▶ _Aim of the task_:
Exact reproduction required: the lines below from the line with "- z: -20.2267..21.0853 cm" to the line with "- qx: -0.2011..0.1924", both ends included, and no others.
------------------------------------------------------------
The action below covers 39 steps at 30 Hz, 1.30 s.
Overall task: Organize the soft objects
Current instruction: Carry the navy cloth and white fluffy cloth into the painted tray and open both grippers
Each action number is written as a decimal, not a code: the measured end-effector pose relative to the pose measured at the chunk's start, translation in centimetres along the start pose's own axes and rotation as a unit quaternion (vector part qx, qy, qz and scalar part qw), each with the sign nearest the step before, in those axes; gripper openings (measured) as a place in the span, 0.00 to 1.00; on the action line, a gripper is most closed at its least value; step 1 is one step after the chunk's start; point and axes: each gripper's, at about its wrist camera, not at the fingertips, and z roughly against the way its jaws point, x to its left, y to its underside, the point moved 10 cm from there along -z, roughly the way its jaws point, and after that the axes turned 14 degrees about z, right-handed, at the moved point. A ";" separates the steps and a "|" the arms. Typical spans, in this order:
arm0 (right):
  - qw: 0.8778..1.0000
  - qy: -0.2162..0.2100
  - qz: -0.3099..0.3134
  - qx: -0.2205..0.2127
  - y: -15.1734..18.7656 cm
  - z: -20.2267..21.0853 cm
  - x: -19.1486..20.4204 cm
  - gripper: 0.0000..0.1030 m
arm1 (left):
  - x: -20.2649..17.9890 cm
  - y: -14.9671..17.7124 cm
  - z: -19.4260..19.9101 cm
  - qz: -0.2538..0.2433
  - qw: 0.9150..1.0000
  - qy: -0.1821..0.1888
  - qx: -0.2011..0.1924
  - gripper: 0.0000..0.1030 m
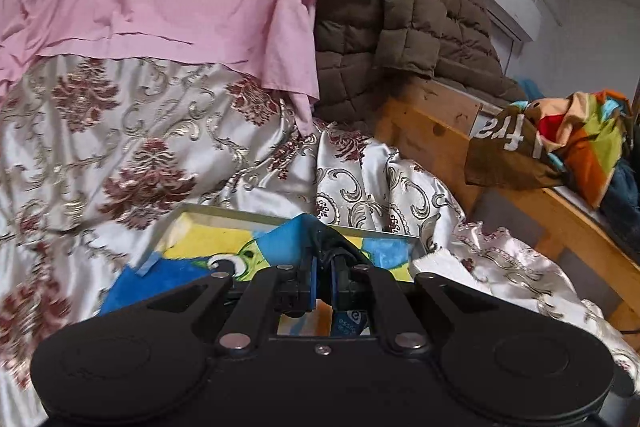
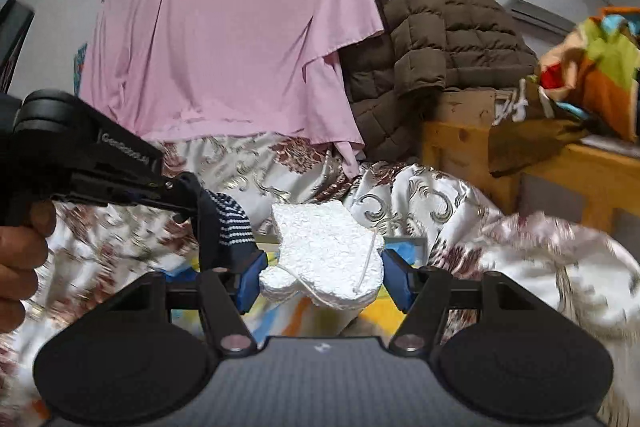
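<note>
left tongs (image 2: 188,203) – pinching dark striped cloth (image 2: 228,227) | right tongs (image 2: 320,277) – gripping white foam piece (image 2: 320,255), underside hidden

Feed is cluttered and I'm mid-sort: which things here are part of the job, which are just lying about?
In the job:
left gripper, shut on dark striped sock
right gripper, holding white foam piece
colourful tray

Lying about:
pink sheet
brown quilted jacket
patterned satin cover
multicoloured cloth
</note>
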 end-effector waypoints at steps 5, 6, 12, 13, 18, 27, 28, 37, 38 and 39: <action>0.999 -0.014 -0.009 0.043 1.3 -4.4 -0.6 0.65 | 0.8 0.6 -4.6 0.012 1.000 -0.004 0.016 0.06; 0.999 -0.015 -0.009 0.050 1.7 -5.0 -0.6 0.65 | 1.1 0.8 -5.2 0.013 1.000 -0.005 0.021 0.06; 0.997 -0.025 -0.012 0.079 3.3 -6.8 -0.2 0.65 | 2.1 2.7 -7.6 0.011 0.999 -0.015 0.048 0.06; 0.996 -0.026 -0.010 0.082 3.5 -6.9 0.0 0.65 | 2.3 3.0 -7.8 0.012 0.998 -0.016 0.052 0.06; 0.996 -0.027 -0.006 0.089 3.8 -7.1 0.3 0.65 | 3.1 4.2 -8.0 0.022 0.997 -0.023 0.071 0.07; 0.996 -0.025 -0.009 0.086 3.8 -6.9 0.2 0.68 | 3.4 5.0 -7.9 0.017 0.996 -0.035 0.085 0.13; 0.996 -0.024 -0.010 0.086 3.8 -6.8 0.2 0.69 | 3.4 5.0 -7.9 0.015 0.996 -0.036 0.086 0.14; 0.996 -0.017 -0.013 0.083 3.7 -5.7 -0.2 0.78 | 3.2 5.4 -7.0 0.003 0.996 -0.036 0.086 0.23; 0.996 -0.015 -0.015 0.081 3.6 -5.5 -0.3 0.80 | 3.2 5.4 -6.8 0.003 0.996 -0.035 0.085 0.27; 0.997 -0.014 -0.017 0.079 3.5 -5.2 -0.4 0.80 | 3.2 5.3 -6.5 0.003 0.996 -0.035 0.083 0.30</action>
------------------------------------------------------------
▶ _Output_:
  - z: -20.2267..21.0853 cm
  - x: -19.1486..20.4204 cm
  - gripper: 0.0000..0.1030 m
arm1 (left):
  - x: -20.2649..17.9890 cm
  - y: -14.9671..17.7124 cm
  - z: -19.4260..19.9101 cm
  - qz: -0.2538..0.2433
  - qw: 0.9150..1.0000
  - qy: -0.1821..0.1888
  - qx: -0.2011..0.1924

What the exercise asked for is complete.